虐められている問題は、俺達じゃなくて学校の教師であったり、それでも駄目なら相談できる場所や警察に言って彼らに解決してもらう問題だ」
俺の言葉を聞いて、鈴森は胸を撫でおろす仕草を見せる。
「良かった。理解していたみたいで」
「そりゃそうだろ。俺達は、別にそういう問題を解決する為に集まっている訳ではないからな」
「それじゃ、どうする? 大谷も、その市原とか不良達もいっぺんに追い出すか? 今なら銃もあるし、簡単だぞ」
俺は頭を横に振った。
そして柵を挟んでこちら側にいる大谷君達と、向こう側にいる市原達全員に聞こえる声で言った。
「それじゃ、市原……お前たちをとりあえず受け入れる」
「受け入れるってなんだよ」
不良の一人が厳つい顔で、吠えた。そいつに負けない位に、鈴森とトモマサが鬼の形相で睨み付けたので、俺は「まあまあ」と言って二人を落ち着かせる。
「とりあえず、お前たちの食料と水、それと寝る場所を面倒みてやる。それで出て行きたくなったら、何処へとなりと出て行くがいい」
「そいつらはいいのかよ? なんだってそいつらは、そっち側にいんだよ!! ああっ?」
「そうだそうだ!! 特別扱いか? 俺達はそっちに入れてもらえねーのに、どういう了見だ? こら!」
不良達の態度に、今度は堅吾が前に出そうになったので、押しとどめた。でもこんなに皆怒るなら、北上さんがここに来てなくて良かった。彼女なら、もしかしたら不良達にあのコンパウンドボウを打ち込んでいるかもしれない。
まあ、冗談はここら辺にして……
「誤解しているようだから、ちゃんと言っておくが本来は俺達がお前らを助ける義理はない。別に俺達はボランティア活動をしている訳でもないし、お前らはここへ自分自身の判断で来たんだろうしな。それと、ここにいる大谷君、小早川君、有明君の3人は俺達のクランメンバーだ」
「クラン? なんだそりゃ?」
「要は俺達の仲間で身内って事だ。だから、こちら側にいる。別にいじめっ子のお前らから匿っている訳じゃないよ」
「椎名さん……」
目を潤ませる3人。鈴森は溜息を吐いたが、長野さんや成田さんや堅吾や松倉君達は、何度も頷いてくれている。
「兎に角、面倒はみてやるけど問題は起こすな。もし協力してもらえないなら、出て行ってくれ」
「……嫌だと言ったら?」
これには鈴森が答えた。
「簡単だ、追い出すまでだ。言っておくが、ここには法律なんて何もない。お前らが束になって俺達を襲うような事をすれば……いいな。俺はお前らに対して、一切の加減をしないからな。しっかりと肝に銘じておけ」
鈴森は、味方にいるととても心強いけど、言い方が少しな……これじゃ、火に油を注ぐ事になりかけない。

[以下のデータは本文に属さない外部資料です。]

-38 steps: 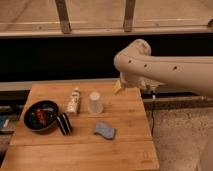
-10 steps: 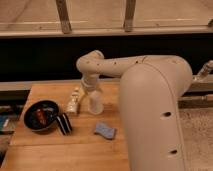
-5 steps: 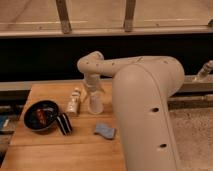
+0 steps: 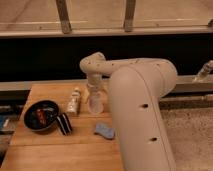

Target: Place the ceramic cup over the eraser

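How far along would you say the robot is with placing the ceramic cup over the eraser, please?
Done: only the approach; the gripper sits open at the ceramic cup. In hand: the grasp, with the cup standing on the table beside the white tube. Left: grip and lift the cup, carry it to the eraser next to the black pan, and lower it over the eraser, which lies uncovered.
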`<state>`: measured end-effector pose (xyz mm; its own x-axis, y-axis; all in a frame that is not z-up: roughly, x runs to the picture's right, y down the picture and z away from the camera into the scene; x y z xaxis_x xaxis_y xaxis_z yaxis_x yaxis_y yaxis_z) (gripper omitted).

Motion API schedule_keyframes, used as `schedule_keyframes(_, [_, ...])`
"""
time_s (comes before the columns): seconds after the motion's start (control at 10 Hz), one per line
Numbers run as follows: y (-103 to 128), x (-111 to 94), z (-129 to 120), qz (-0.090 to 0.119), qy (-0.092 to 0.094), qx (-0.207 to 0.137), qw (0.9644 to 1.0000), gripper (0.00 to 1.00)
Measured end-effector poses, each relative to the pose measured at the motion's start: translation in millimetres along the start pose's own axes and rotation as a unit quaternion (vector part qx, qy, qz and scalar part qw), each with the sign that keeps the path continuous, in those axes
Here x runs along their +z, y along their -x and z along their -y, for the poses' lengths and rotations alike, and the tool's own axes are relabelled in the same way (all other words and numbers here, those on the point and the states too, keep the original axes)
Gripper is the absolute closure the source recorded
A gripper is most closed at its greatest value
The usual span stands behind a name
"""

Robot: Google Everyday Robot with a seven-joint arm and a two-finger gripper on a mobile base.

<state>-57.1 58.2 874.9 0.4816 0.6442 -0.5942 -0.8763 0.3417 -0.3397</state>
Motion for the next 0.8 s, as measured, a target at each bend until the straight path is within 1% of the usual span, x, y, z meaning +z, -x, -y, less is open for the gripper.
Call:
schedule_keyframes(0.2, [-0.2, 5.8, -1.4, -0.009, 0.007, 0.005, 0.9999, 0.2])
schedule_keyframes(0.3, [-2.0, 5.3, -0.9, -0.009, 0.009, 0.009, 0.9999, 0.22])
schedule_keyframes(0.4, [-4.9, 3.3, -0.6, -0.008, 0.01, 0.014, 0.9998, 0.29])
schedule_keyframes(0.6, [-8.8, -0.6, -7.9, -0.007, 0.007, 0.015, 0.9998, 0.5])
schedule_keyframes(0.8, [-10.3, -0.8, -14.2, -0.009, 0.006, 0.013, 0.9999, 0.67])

「とりあえず、そう言う事だ。お前らはこの拠点内に入れるが、この新たに作った柵からこちら側には入るな。見張りを置くから、用があるなら言ってくれ。それじゃ早速食料や水の準備と、怪我人がいるならその手当をする」
舌打ちが聞こえる。でも気づかないふりをした。まったく不良って奴は……しかし、今はもう夜だ。この程度の事で、こいつらをこの異世界の危険な夜の世界へ放り出す訳にもいかない。

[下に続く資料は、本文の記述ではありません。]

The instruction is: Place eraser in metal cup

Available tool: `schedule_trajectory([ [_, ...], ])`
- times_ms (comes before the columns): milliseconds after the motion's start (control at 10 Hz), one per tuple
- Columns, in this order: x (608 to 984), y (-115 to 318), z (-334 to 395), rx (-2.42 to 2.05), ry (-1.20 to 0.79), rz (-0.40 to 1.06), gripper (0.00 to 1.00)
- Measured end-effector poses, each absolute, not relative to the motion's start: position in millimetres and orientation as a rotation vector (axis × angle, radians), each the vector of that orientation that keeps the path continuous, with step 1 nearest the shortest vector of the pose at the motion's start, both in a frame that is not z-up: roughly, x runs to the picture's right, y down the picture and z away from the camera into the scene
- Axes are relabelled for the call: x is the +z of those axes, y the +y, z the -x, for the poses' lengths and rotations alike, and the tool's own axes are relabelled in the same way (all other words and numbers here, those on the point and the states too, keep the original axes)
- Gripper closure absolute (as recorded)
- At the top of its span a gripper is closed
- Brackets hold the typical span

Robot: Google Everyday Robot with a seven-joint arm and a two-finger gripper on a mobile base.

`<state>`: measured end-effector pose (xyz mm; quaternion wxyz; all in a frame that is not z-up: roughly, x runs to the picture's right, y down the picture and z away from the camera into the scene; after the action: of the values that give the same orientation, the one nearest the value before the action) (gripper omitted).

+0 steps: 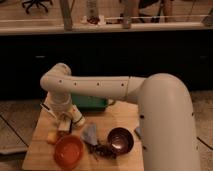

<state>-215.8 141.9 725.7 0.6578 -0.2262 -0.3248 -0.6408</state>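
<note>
My gripper (65,124) hangs low over the left part of the wooden table (40,152), just behind the orange bowl (69,151). A small whitish cylinder (78,117), which looks like the metal cup, lies tilted right against the gripper's right side; I cannot tell whether it is held. I cannot make out the eraser for certain. A small blue-grey piece (137,131) peeks out beside my arm at the right.
A dark brown glossy bowl (120,140) stands at the front middle, with a dark clump (102,149) to its left. A grey-blue object (90,133), a yellow piece (51,137) and a green container (90,102) are also on the table. My arm covers its right side.
</note>
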Motion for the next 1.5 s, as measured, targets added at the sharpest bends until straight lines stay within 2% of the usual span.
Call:
schedule_trajectory([
  [200,729.9,144.2,220.6,-1.458,-0.751,0.523,0.83],
  [800,733.7,142.5,228.5,-1.478,-0.777,0.533,0.23],
  [900,733.7,142.4,229.3,-1.480,-0.780,0.534,0.20],
  [1500,729.9,146.0,231.6,-1.505,-0.803,0.533,0.20],
])
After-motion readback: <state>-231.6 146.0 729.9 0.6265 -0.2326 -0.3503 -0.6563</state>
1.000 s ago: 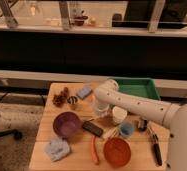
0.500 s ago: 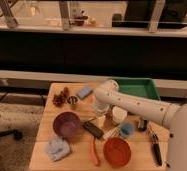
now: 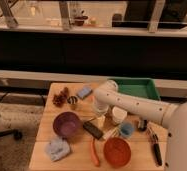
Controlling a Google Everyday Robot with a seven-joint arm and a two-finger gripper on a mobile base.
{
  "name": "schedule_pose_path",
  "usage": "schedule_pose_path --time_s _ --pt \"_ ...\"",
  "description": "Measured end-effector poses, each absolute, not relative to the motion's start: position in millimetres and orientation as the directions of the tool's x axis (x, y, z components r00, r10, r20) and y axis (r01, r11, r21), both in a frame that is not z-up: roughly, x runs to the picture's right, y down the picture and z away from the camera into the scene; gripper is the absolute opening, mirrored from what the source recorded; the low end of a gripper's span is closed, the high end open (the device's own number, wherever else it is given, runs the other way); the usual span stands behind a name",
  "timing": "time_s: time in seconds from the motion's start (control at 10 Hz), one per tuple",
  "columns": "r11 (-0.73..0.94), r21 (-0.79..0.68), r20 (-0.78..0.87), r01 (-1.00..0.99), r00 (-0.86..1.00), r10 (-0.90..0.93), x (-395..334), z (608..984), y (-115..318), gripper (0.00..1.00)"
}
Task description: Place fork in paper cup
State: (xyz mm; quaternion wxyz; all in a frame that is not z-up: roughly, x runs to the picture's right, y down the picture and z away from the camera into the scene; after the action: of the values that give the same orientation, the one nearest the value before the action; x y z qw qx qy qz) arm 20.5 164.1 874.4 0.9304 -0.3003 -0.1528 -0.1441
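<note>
The white arm (image 3: 137, 104) reaches in from the right, its rounded elbow joint over the middle of the wooden table (image 3: 44, 127), then bends downward. The end effector (image 3: 101, 120) hangs just left of the paper cup (image 3: 119, 115), low over the tabletop; its fingers look spread with nothing between them.

The one paper cup is plain white and tapered, standing upright beside a single small blue cup (image 3: 126, 130). A thin pale sliver beside the blue cup may be the fork (image 3: 112, 133), though that is hard to tell.

There are two bowls, one purple (image 3: 66, 123) and one orange (image 3: 117, 151), both round and smooth. One green tray (image 3: 137, 88) sits at the back, and one black-handled utensil (image 3: 155, 146) lies at the right.
</note>
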Motion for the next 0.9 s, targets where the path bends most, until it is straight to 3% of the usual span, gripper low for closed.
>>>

「それじゃ成田さん、団頃坂さん、松倉君。食べ物と水を用意してやってくれ」
「解った」
怪我の治療は、大井さんか未玖……あと不死宮さんや三条さんも得意かな。大井さんなら、治療中にこいつらが何かよからぬ事をしようとしても、適切に対処してくれそうだし。まあ、もちろん見張りはつけるけど。
「それじゃ怪我人は、手を挙げてくれ」
ついでに市原達の数も数えた。19人。なんて数で異世界へ転移してきているんだ。俺なんて、最初はたった一人だったのに……
俺の呼びかけに3人が挙手した。
「それじゃ、今手を挙げた3人はこっち側に来てくれ」
「なんだ? そっち側へ入っていいのかよ?」
「ああ。俺達も鬼じゃないからな。怪我の治療はちゃんと然るべき場所で行う。お前らは、ちゃんと大人しくしてここにいろよ」
「えーーー!! ここ、草原だろ? 寒いよ、寒くなってきたよ!!」
「待ってろ。毛布やテントも用意するし、今薪とか持ってきてやる。それで焚火のやり方も教えてやるからちょっと待て。順番だ。あと、そこの煙草吸っている奴。吸殻を俺達の拠点内に捨てるなよ。いいな」
こいつらを相手にしていると、まるで自分が新兵でも訓練している鬼軍曹かのように思えてきた。まったく……このまま何も起きなければいいが……
俺は大谷君達に、自分達の場所へ戻るように伝えると、怪我をしているという3人を連れて、スタートエリアの方へと移動した。